__TASK BRIEF__.
Could you filter the records below and keep only the lines with the word "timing"?

Stored data entries
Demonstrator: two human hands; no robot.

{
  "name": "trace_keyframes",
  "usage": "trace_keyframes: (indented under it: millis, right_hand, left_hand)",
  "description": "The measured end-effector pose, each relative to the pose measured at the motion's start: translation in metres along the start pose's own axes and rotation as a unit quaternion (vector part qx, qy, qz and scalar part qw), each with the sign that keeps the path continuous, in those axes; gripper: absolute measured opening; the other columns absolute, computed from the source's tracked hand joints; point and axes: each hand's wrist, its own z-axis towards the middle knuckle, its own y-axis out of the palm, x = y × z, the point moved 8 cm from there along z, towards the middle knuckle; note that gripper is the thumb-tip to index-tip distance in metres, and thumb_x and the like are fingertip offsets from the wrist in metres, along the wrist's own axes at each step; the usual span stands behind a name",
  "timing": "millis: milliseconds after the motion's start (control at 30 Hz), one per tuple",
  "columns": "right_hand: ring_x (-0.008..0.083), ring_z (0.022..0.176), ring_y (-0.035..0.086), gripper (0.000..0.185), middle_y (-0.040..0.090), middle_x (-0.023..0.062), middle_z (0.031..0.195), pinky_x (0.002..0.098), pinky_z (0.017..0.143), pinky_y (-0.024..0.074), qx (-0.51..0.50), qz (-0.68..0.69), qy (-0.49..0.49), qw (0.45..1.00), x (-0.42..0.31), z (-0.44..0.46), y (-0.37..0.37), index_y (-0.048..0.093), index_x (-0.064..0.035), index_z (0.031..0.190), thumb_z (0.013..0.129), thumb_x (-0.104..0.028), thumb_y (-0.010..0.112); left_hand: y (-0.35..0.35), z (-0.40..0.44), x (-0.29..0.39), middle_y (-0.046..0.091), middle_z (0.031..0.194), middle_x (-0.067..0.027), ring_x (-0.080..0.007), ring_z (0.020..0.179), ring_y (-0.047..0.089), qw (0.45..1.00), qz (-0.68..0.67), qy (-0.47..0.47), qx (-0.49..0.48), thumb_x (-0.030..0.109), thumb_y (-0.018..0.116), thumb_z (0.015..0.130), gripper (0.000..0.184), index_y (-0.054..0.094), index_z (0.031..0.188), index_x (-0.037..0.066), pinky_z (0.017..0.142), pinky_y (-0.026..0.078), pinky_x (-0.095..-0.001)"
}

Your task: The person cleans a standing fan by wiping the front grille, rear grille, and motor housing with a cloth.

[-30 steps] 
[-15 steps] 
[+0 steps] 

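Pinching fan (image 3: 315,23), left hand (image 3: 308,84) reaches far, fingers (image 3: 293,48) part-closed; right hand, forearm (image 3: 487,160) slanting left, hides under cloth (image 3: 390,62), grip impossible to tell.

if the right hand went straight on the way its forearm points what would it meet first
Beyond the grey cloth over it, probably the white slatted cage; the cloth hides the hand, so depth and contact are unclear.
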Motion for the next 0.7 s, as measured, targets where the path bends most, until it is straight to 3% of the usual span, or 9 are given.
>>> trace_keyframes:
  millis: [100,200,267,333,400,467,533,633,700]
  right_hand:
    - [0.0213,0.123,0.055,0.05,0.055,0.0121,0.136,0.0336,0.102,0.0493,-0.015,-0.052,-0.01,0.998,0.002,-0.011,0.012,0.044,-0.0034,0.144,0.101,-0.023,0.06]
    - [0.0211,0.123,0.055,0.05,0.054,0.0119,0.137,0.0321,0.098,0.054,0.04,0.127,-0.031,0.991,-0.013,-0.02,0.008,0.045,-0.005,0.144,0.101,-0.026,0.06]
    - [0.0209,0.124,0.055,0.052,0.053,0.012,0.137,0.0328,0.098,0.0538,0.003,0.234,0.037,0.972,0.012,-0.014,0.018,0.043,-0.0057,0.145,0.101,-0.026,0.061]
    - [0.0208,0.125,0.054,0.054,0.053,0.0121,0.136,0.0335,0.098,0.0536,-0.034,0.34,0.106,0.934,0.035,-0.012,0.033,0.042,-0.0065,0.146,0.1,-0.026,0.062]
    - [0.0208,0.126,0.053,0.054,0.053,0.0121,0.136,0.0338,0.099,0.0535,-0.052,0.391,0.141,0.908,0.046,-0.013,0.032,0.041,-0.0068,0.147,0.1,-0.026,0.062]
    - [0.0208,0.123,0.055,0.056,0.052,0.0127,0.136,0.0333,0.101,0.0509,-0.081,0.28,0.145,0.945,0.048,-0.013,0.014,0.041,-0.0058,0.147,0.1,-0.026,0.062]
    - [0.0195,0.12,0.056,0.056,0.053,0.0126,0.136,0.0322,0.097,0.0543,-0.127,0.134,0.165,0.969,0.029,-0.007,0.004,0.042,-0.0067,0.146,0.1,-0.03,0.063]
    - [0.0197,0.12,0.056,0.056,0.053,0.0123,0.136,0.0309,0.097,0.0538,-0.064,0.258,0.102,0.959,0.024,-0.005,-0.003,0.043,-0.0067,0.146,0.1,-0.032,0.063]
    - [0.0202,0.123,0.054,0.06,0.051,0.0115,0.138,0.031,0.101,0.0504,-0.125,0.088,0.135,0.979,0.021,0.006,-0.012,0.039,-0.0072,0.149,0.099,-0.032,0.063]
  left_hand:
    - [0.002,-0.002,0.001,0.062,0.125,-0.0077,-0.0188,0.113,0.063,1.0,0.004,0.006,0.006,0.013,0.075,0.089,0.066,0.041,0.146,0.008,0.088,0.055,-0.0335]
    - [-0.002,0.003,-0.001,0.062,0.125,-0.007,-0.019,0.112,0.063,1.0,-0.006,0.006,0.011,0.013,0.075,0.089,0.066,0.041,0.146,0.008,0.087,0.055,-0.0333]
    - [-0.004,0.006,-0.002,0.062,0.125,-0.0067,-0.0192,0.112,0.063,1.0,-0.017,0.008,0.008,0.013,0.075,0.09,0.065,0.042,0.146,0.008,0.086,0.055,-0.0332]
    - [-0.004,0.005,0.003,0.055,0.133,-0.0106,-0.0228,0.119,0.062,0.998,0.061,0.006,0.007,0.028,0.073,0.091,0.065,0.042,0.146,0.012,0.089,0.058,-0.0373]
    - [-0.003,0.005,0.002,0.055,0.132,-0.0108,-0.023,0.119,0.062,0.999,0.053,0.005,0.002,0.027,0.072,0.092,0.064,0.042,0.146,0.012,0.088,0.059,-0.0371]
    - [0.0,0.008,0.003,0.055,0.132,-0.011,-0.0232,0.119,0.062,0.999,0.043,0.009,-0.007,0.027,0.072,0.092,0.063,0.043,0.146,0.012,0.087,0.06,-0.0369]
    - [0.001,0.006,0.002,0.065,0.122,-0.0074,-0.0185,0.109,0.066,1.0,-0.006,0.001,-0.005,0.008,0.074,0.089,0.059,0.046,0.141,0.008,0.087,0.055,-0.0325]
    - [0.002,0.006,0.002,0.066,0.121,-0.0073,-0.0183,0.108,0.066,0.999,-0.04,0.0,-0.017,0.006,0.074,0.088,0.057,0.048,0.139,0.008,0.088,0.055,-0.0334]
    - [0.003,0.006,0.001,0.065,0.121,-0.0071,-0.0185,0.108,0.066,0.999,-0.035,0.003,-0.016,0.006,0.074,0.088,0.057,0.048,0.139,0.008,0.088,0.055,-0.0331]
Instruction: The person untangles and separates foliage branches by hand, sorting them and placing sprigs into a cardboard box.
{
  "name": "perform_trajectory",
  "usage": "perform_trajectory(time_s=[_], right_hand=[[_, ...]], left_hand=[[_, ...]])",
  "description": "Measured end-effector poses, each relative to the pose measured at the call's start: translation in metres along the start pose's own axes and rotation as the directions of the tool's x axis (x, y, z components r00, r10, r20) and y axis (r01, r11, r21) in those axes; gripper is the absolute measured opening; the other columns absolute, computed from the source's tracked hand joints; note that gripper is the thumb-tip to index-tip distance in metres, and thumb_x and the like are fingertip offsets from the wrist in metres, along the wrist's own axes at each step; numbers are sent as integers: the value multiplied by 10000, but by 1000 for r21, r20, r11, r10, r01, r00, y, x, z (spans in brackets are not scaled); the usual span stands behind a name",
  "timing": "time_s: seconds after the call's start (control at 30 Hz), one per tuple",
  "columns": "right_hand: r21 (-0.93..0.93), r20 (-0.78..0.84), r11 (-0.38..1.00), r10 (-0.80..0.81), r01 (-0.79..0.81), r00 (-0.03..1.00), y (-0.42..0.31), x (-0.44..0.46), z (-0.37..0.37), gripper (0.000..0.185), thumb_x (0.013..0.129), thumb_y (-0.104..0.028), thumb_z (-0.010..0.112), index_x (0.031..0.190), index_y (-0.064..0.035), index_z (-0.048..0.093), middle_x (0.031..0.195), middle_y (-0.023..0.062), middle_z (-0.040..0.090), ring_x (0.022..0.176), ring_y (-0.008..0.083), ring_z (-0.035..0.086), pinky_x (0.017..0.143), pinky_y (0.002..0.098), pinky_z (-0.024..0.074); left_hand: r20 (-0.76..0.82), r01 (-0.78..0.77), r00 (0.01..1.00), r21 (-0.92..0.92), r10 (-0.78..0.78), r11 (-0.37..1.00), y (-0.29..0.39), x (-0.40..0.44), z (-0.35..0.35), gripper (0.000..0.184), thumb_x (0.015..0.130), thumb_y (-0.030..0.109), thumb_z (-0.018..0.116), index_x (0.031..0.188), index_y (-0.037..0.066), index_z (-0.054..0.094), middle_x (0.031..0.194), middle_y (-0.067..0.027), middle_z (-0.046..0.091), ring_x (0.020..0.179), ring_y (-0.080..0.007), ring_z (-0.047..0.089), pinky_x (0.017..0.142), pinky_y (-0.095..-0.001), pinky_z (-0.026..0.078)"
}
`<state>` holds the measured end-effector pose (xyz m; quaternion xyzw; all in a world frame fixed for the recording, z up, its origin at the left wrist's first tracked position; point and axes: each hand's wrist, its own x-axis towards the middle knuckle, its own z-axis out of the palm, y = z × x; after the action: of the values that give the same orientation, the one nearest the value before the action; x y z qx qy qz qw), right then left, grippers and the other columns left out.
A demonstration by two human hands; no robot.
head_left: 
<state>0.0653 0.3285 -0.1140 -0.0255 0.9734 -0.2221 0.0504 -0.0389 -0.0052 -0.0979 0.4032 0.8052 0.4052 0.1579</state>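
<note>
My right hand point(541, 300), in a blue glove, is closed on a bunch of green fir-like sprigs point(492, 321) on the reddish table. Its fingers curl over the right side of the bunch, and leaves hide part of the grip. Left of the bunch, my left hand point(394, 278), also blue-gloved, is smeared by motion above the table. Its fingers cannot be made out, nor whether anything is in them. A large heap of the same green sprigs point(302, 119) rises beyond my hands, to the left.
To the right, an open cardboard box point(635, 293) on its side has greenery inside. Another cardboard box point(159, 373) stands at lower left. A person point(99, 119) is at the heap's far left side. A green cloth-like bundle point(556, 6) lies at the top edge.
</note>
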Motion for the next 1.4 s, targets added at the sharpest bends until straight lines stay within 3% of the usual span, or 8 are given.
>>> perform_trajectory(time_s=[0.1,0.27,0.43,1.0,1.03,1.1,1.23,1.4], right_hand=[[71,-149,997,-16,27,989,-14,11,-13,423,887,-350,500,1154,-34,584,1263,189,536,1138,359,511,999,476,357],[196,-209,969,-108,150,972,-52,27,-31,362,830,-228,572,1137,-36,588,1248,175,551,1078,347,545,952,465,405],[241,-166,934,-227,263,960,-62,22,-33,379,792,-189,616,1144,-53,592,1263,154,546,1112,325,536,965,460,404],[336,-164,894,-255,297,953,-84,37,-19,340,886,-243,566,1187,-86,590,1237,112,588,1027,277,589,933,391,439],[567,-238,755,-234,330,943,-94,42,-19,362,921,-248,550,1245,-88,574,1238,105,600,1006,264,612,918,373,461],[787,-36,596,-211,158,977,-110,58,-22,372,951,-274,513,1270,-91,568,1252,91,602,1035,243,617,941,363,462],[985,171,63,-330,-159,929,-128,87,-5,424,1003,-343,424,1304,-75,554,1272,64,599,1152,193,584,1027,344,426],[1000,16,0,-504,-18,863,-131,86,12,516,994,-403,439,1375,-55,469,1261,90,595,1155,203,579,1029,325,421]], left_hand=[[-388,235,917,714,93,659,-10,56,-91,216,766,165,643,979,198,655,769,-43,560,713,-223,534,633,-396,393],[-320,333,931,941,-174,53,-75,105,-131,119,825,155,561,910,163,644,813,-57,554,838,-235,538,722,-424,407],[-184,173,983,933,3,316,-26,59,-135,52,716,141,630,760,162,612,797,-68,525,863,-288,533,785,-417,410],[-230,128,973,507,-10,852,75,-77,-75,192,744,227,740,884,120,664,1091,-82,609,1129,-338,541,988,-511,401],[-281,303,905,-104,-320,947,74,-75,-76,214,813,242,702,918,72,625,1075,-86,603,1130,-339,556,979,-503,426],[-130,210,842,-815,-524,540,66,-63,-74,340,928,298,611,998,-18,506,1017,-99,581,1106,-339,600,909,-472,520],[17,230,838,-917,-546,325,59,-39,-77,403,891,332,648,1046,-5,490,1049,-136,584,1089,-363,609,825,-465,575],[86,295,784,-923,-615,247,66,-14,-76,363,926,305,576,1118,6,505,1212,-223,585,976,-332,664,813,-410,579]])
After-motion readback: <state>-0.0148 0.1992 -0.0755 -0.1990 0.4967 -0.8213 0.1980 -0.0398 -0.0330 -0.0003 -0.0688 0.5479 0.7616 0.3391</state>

__OUTPUT OF THE TASK__.
  "timing": "millis: milliseconds after the motion's start (control at 30 Hz), one per tuple",
  "timing": "time_s: seconds after the call's start (control at 30 Hz), one per tuple",

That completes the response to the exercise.